■ Problem to work on:
Wherever a picture appears in the data below, omit it, and restate everything else word for word.

■ Given information:
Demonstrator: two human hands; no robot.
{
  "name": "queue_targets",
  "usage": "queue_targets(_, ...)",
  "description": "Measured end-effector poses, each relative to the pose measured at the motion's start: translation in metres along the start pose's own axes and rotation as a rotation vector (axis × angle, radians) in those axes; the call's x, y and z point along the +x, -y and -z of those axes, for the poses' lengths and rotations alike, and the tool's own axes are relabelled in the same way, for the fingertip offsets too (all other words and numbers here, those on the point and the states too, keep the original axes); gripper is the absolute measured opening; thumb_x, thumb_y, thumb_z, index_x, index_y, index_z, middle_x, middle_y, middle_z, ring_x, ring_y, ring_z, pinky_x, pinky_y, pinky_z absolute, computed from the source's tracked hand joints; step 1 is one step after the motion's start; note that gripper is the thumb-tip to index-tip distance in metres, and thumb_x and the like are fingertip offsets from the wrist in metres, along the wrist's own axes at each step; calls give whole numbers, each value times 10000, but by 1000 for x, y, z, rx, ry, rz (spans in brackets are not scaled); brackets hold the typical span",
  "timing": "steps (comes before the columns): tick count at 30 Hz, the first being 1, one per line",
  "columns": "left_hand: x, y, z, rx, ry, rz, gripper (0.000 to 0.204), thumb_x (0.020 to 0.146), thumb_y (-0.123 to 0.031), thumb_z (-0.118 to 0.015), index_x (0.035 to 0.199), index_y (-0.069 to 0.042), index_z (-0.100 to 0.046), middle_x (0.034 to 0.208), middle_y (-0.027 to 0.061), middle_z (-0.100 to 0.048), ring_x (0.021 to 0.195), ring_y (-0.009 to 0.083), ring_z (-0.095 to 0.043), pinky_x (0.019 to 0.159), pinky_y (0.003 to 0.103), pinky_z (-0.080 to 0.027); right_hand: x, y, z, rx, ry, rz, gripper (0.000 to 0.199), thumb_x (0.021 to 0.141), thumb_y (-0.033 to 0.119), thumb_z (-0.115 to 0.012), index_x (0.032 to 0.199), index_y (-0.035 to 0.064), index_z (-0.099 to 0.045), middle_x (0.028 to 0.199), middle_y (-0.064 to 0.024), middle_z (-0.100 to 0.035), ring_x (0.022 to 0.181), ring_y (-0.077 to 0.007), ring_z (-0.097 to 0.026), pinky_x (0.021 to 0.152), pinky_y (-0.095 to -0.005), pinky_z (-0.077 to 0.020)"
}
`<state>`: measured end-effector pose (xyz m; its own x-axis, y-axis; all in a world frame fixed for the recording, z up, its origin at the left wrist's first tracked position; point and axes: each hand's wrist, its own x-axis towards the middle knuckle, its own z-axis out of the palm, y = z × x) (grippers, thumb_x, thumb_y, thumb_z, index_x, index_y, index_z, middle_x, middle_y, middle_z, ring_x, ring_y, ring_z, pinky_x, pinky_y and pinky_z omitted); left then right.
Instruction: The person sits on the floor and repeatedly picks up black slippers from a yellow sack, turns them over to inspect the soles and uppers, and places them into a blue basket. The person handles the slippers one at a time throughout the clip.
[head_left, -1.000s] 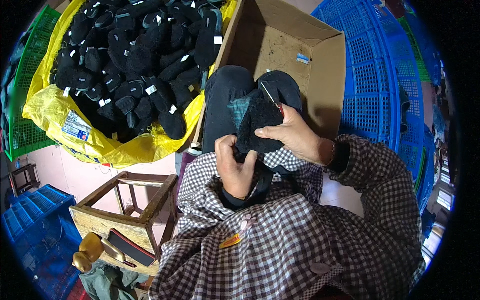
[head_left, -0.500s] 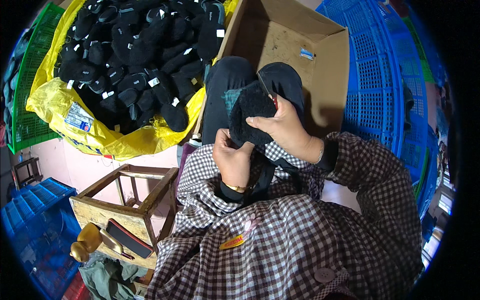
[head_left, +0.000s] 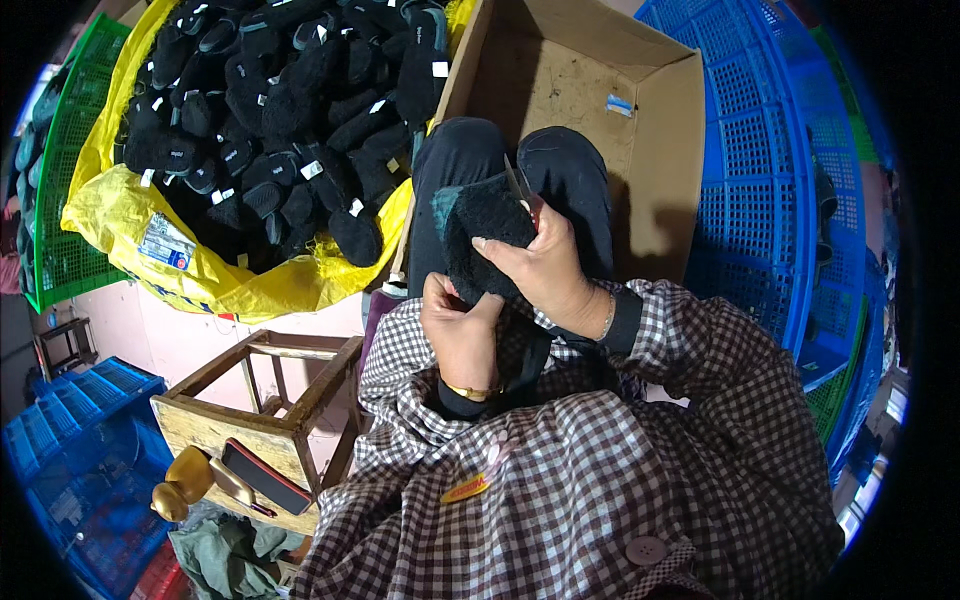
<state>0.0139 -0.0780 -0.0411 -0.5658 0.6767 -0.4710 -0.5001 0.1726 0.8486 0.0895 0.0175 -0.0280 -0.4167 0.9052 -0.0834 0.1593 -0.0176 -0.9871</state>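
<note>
A fuzzy black slipper (head_left: 480, 232) with a teal patch on its left side is held over my lap. My left hand (head_left: 462, 325) pinches its lower edge between thumb and fingers. From the right, my right hand (head_left: 550, 262) presses its thumb onto the fuzzy face. The same hand grips small scissors (head_left: 515, 182), whose thin metal blades point upward past the slipper's top right edge. Most of their handle is hidden in my palm. Beyond my knees on the left, a yellow sack (head_left: 290, 295) is heaped with similar black slippers (head_left: 290, 130) bearing white tags.
An open cardboard box (head_left: 655, 150) stands beyond my knees, with a small blue-and-white scrap inside. Blue plastic crates (head_left: 745, 150) line the right side. On the left are a wooden stool (head_left: 230, 420) with a phone-like dark object (head_left: 265, 477), a blue crate (head_left: 85, 440) and a green crate (head_left: 75, 180).
The slipper and both hands have shifted slightly to the left. The scissors' blades now look wider than the thin line seen before. My grip on both stays the same.
</note>
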Motion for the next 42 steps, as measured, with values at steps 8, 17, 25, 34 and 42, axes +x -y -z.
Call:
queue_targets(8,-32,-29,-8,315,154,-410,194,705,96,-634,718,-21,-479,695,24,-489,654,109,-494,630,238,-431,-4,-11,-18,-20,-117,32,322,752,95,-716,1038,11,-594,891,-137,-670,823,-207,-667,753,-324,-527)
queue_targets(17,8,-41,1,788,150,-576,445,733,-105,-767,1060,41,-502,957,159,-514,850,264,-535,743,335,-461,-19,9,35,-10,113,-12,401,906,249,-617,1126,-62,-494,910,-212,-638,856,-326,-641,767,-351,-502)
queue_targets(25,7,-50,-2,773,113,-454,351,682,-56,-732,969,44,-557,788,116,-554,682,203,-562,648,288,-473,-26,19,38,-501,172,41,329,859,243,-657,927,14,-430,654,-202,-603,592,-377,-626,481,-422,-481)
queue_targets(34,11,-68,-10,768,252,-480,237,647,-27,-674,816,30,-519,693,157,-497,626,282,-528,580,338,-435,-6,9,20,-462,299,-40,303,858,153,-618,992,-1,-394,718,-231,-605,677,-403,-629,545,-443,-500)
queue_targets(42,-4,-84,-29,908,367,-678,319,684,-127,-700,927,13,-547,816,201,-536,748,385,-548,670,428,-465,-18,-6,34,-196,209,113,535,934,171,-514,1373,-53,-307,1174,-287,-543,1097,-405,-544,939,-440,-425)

■ Exercise solution:
Demonstrator: two human hands; no robot.
{
  "name": "queue_targets",
  "usage": "queue_targets(_, ...)",
  "description": "Measured end-effector poses, each relative to the pose measured at the motion's start: translation in metres along the start pose's own axes and rotation as a rotation vector (axis × angle, radians) in those axes; the call's x, y and z point along the +x, -y and -z of those axes, for the poses' lengths and rotations alike, and the tool's own axes are relabelled in the same way, for the fingertip offsets too (all other words and numbers here, those on the point and the states too, keep the original axes); gripper is the absolute measured opening; thumb_x, thumb_y, thumb_z, index_x, index_y, index_z, middle_x, middle_y, middle_z, ring_x, ring_y, ring_z, pinky_x, pinky_y, pinky_z absolute, computed from the source's tracked hand joints; step 1 is one step after the motion's start; note that gripper is the thumb-tip to index-tip distance in metres, and thumb_x and the like are fingertip offsets from the wrist in metres, along the wrist's own axes at each step; calls give whole numbers, each value times 10000, but by 1000 for x, y, z, rx, ry, rz (spans in brackets are not scaled); brackets hold the typical span",
  "timing": "steps (comes before the columns): tick count at 30 Hz, the first being 1, one per line",
  "columns": "left_hand: x, y, z, rx, ry, rz, gripper (0.000 to 0.204), thumb_x (0.020 to 0.146), thumb_y (-0.123 to 0.031), thumb_z (-0.118 to 0.015), index_x (0.035 to 0.199), index_y (-0.069 to 0.042), index_z (-0.100 to 0.046), middle_x (0.034 to 0.208), middle_y (-0.027 to 0.061), middle_z (-0.100 to 0.048), ring_x (0.021 to 0.195), ring_y (-0.009 to 0.083), ring_z (-0.095 to 0.043), pinky_x (0.019 to 0.159), pinky_y (0.003 to 0.103), pinky_z (-0.080 to 0.027); right_hand: x, y, z, rx, ry, rz, gripper (0.000 to 0.199), thumb_x (0.021 to 0.141), thumb_y (-0.033 to 0.119), thumb_z (-0.115 to 0.012), index_x (0.032 to 0.199), index_y (-0.035 to 0.064), index_z (-0.099 to 0.045), middle_x (0.028 to 0.199), middle_y (-0.064 to 0.024), middle_z (-0.100 to 0.035), ring_x (0.022 to 0.181), ring_y (-0.077 to 0.007), ring_z (-0.097 to 0.026), pinky_x (0.021 to 0.152), pinky_y (-0.095 to -0.005), pinky_z (-0.077 to 0.020)"
}
`<state>`: measured end-effector pose (xyz m; its own x-axis, y-axis; all in a world frame fixed for the recording, z up, its origin at the left wrist's first tracked position; point and axes: each hand's wrist, its own x-axis towards the middle knuckle, its own z-axis out of the palm, y = z × x) (grippers, thumb_x, thumb_y, thumb_z, index_x, index_y, index_z, middle_x, middle_y, middle_z, ring_x, ring_y, ring_z, pinky_x, pinky_y and pinky_z omitted); left then right.
Instruction: The person sits on the floor and repeatedly picks up black slippers from a yellow sack, turns them over to inspect the soles and uppers, and places them into a blue basket. The person handles the slippers one at a time throughout the clip.
[head_left, -1.000s] 
[head_left, -0.500s] 
[head_left, +0.000s] 
<state>0.0139 -0.0780 -0.0411 -0.5658 0.6767 -0.4710 -0.5001 0.1726 0.8486 0.0895 0.0175 -0.0280 -0.4167 0.9052 -0.0834 0.1593 -0.0176 -0.9871</state>
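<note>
A fuzzy black slipper (head_left: 480, 232) with a teal patch on its left side is held over my lap. My left hand (head_left: 462, 325) pinches its lower edge between thumb and fingers. From the right, my right hand (head_left: 550, 262) presses its thumb onto the fuzzy face. The same hand grips small scissors (head_left: 515, 182), whose thin metal blades point upward past the slipper's top right edge. Most of their handle is hidden in my palm. Beyond my knees on the left, a yellow sack (head_left: 290, 295) is heaped with similar black slippers (head_left: 290, 130) bearing white tags.
An open cardboard box (head_left: 655, 150) stands beyond my knees, with a small blue-and-white scrap inside. Blue plastic crates (head_left: 745, 150) line the right side. On the left are a wooden stool (head_left: 230, 420) with a phone-like dark object (head_left: 265, 477), a blue crate (head_left: 85, 440) and a green crate (head_left: 75, 180).
The slipper and both hands have shifted slightly to the left. The scissors' blades now look wider than the thin line seen before. My grip on both stays the same.
</note>
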Motion for the next 42 steps, as measured, with values at steps 8, 17, 25, 34 and 42, axes +x -y -z.
Call:
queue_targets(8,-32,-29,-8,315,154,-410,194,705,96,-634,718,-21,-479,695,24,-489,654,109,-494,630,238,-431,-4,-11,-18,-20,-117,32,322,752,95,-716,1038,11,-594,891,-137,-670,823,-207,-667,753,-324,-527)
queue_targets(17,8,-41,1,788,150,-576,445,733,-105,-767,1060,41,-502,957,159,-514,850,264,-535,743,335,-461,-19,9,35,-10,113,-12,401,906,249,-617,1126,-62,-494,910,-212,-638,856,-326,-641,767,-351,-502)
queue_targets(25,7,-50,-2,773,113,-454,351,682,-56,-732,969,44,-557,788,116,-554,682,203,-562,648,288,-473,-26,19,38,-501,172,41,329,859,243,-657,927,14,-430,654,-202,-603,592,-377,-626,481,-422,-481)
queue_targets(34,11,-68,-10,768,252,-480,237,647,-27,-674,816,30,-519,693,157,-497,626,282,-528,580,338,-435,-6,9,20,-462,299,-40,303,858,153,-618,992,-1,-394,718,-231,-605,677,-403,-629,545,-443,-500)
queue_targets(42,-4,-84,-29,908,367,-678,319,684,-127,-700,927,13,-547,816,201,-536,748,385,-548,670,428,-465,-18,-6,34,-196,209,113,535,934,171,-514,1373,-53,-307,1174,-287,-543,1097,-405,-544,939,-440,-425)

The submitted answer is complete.